_TASK REQUIREMENTS_
In the records below, find the line that contains "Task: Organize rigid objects" and the line that contains "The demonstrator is". Set down exactly those lines and every line between them, and nothing more.

★ ★ ★ ★ ★ ★ ★

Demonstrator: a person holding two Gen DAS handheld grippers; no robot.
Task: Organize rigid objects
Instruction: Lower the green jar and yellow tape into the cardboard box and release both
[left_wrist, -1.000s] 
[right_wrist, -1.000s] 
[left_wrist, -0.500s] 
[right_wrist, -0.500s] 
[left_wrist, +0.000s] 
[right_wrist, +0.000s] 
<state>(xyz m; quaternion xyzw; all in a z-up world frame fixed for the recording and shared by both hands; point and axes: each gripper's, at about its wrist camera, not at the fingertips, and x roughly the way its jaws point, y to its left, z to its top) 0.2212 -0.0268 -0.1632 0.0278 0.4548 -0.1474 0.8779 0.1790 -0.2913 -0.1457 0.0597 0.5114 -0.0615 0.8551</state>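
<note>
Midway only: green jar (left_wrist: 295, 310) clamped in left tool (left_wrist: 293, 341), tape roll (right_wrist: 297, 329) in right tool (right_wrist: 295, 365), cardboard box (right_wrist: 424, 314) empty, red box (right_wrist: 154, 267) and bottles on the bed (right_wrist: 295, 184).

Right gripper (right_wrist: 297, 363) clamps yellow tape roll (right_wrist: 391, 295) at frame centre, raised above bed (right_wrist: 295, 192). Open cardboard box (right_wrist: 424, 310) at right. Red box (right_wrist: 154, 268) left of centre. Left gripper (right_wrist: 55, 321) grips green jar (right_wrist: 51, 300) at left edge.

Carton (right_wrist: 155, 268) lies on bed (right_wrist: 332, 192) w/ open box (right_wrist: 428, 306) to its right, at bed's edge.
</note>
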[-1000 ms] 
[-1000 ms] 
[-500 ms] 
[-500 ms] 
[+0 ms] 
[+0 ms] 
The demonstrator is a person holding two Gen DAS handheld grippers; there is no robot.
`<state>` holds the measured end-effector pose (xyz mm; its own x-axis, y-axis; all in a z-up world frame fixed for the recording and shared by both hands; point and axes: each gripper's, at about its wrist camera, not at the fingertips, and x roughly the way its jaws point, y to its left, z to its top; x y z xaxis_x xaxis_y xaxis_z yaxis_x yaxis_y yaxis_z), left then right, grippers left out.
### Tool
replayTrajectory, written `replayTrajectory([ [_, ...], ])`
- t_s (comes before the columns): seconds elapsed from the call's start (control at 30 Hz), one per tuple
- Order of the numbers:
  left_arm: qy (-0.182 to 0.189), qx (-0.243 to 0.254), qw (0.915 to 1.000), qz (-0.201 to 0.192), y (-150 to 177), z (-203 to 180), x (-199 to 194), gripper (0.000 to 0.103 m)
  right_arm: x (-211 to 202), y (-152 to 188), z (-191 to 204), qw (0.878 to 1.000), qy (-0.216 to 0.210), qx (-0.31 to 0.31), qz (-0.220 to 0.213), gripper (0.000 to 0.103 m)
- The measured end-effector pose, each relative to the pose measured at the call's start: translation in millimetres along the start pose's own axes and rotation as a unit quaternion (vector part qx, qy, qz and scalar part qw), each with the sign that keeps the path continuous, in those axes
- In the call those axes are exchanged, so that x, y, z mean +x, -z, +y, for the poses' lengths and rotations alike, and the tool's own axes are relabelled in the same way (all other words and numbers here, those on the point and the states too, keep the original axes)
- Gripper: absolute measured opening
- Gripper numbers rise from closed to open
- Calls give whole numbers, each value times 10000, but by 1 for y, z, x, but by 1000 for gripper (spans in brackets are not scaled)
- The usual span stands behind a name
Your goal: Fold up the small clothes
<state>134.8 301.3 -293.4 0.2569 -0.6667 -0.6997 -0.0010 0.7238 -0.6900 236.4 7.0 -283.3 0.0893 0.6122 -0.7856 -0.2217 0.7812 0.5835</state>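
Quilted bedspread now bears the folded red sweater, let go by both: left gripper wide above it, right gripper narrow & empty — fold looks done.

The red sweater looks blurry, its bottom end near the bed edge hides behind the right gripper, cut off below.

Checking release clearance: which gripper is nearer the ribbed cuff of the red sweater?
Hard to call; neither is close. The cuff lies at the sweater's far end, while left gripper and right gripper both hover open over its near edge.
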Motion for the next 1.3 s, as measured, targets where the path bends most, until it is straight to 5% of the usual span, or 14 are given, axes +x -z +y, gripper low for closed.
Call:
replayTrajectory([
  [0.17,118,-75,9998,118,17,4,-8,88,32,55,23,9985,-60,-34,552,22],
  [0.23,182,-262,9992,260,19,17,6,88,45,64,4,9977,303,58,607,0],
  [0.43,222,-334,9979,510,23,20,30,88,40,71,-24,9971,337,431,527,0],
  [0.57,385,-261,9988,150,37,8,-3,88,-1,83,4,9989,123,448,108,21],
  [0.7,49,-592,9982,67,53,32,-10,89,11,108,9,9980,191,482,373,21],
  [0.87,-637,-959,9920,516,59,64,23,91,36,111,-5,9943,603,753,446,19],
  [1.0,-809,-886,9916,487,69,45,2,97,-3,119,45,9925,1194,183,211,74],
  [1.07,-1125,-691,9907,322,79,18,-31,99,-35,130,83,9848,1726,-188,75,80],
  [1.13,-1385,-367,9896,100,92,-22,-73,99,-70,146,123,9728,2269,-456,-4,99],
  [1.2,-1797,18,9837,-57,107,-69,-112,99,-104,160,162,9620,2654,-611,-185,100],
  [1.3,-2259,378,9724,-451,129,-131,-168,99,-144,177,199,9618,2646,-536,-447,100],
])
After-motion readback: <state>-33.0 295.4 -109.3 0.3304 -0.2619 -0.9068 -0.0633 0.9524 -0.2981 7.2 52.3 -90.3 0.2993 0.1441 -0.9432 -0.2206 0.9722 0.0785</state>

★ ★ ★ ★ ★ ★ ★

_RESULT OF THE EXERCISE_
Task: Organize rigid objects
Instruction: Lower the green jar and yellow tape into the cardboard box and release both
[left_wrist, -1.000s] 
[right_wrist, -1.000s] 
[left_wrist, -0.500s] 
[right_wrist, -0.500s] 
[left_wrist, +0.000s] 
[right_wrist, +0.000s] 
<state>(xyz m; quaternion xyzw; all in a z-up world frame fixed for the recording and shared by both hands; point and axes: each gripper's, at about its wrist camera, not at the fingertips, and x roughly the way its jaws point, y to its left, z to its top) 0.2212 -0.0268 -0.1632 0.0278 0.4548 -0.1474 0.8779 0.1790 -0.2913 -0.1457 0.0597 0.5114 -0.0615 0.8551</state>
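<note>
Midway only: green jar (left_wrist: 295, 310) clamped in left tool (left_wrist: 293, 341), tape roll (right_wrist: 297, 329) in right tool (right_wrist: 295, 365), cardboard box (right_wrist: 424, 314) empty, red box (right_wrist: 154, 267) and bottles on the bed (right_wrist: 295, 184).

Right gripper (right_wrist: 297, 363) clamps yellow tape roll (right_wrist: 391, 295) at frame centre, raised above bed (right_wrist: 295, 192). Open cardboard box (right_wrist: 424, 310) at right. Red box (right_wrist: 154, 268) left of centre. Left gripper (right_wrist: 55, 321) grips green jar (right_wrist: 51, 300) at left edge.

Carton (right_wrist: 155, 268) lies on bed (right_wrist: 332, 192) w/ open box (right_wrist: 428, 306) to its right, at bed's edge.
</note>
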[-1000 ms] 
[-1000 ms] 
[-500 ms] 
[-500 ms] 
[+0 ms] 
[+0 ms] 
The demonstrator is a person holding two Gen DAS handheld grippers; there is no robot.

No additional output will be produced.